Wherever the string "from" turns up in the data, copy the whole line.
(RECORDS FOR THE TASK)
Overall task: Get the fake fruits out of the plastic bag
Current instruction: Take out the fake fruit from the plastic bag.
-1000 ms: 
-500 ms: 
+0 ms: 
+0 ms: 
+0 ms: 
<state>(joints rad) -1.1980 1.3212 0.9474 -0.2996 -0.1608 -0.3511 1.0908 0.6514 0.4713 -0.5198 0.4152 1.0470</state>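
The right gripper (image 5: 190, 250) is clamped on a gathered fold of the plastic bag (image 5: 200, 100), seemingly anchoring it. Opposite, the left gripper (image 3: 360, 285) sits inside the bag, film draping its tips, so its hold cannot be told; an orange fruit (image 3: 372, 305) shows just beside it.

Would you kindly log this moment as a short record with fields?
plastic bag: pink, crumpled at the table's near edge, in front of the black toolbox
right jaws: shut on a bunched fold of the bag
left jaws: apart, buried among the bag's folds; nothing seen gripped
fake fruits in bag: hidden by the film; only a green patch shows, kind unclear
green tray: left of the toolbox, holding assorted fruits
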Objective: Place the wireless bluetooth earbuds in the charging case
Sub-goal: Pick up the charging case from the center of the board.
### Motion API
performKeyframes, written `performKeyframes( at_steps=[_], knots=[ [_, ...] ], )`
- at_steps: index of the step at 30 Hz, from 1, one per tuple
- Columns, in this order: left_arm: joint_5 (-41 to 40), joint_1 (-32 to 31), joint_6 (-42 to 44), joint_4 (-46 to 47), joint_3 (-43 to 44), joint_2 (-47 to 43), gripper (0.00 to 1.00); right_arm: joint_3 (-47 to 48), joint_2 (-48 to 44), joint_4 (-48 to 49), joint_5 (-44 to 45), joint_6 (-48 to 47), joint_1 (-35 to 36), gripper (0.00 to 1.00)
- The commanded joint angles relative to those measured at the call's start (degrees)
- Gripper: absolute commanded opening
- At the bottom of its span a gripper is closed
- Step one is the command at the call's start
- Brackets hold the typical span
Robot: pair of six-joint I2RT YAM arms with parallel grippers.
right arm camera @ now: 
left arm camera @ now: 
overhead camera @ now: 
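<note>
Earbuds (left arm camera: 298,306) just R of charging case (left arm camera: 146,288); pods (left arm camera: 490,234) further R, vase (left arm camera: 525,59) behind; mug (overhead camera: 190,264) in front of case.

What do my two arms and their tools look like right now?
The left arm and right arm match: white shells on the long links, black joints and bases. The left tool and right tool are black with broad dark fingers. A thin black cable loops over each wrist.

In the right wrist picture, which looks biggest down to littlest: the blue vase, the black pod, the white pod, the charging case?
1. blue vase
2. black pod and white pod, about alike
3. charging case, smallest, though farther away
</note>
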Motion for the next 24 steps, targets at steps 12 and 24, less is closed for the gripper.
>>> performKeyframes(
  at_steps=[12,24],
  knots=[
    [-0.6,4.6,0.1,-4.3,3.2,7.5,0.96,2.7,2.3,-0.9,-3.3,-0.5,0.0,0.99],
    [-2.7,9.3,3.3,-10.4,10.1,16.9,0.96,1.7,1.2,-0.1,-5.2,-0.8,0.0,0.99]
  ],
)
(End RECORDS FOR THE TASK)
* RESPONSE FOR THIS EXERCISE *
Current instruction: Take out the fake fruit from the plastic bag.
Sub-goal: Pick up the charging case from the center of the board.
- at_steps: index of the step at 30 Hz, from 1, one per tuple

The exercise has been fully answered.